La cellule de lutte contre le blanchiment et le financement du terrorisme Tracfin va être renforcée, rapportent Les Echos (article abonnés). Elle va désormais avoir accès aux fichiers des personnes recherchés et aux fiches S (qui concernent les individus suspectés de porter atteinte à la sûreté de l'Etat). Jusqu'à présent, la cellule ne pouvait y accéder que pour des faits de terrorisme. Elle pourra désormais y recourir dans des cas de crimes organisés et de délinquance financière.

Enfin, Tracfin pourra communiquer avec les banques et signaler des personnes suspectes pour que "des mesures de vigilances complémentaires ou renforcées" soient mises en œuvre. Il va également avoir accès au fichier de traitement d'antécédents judiciaires de la police et la gendarmerie.

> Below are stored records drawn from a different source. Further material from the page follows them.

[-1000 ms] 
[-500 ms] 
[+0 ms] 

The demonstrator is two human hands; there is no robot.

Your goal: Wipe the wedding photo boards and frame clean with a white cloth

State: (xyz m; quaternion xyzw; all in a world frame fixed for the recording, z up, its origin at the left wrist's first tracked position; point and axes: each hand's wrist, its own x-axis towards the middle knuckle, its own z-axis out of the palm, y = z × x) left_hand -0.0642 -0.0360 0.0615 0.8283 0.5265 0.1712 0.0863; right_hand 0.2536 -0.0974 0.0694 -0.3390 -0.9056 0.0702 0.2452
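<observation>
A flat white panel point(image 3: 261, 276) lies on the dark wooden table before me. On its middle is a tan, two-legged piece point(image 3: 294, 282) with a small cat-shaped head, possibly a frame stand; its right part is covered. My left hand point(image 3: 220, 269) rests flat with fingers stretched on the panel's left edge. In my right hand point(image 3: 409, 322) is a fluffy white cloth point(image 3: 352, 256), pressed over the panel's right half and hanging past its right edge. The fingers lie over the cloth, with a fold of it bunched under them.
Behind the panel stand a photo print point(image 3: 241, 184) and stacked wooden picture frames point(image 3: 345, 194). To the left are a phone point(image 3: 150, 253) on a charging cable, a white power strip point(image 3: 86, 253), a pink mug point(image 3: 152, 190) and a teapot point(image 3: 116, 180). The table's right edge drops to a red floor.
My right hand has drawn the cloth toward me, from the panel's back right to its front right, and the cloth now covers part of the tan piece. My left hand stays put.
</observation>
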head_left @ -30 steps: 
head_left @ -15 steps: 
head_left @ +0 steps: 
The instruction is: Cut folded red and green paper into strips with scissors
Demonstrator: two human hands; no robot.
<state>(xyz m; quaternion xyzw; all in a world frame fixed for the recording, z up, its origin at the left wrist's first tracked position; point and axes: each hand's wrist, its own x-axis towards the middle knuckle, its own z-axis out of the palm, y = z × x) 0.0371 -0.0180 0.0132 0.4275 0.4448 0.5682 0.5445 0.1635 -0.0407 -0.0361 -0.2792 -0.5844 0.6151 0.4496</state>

Les Etats "non coopératifs" mieux identifiés

Michel Sapin a réclamé un travail "plus subtil" du Gafi (groupe d'action financière), organisme international de lutte contre le blanchiment d'argent et le terrorisme, dans l'identification des Etats "non coopératifs". Jusqu'ici, la "liste noire" du Gafi en la matière ne comprend que deux Etats, l'Iran et la Corée du Nord.

Le ministre des Finances a par ailleurs réclamé un meilleur accès pour les Européens aux données sur les transactions Swift, système par lequel passent plus de 90% des transferts de fonds internationaux, et qui est essentiellement contrôlé depuis les Etats-Unis.

Le gel des biens étendu 

La France entend durcir les mesures de gel des biens visant les personnes physiques ou morales qui commettent ou tentent de commettre, des actes de terrorisme. Si, jusqu'ici, le gel touchait surtout les comptes bancaires, il pourra s'appliquer à l'avenir aussi aux biens immobiliers et aux voitures, mais aussi à certaines prestations sociales.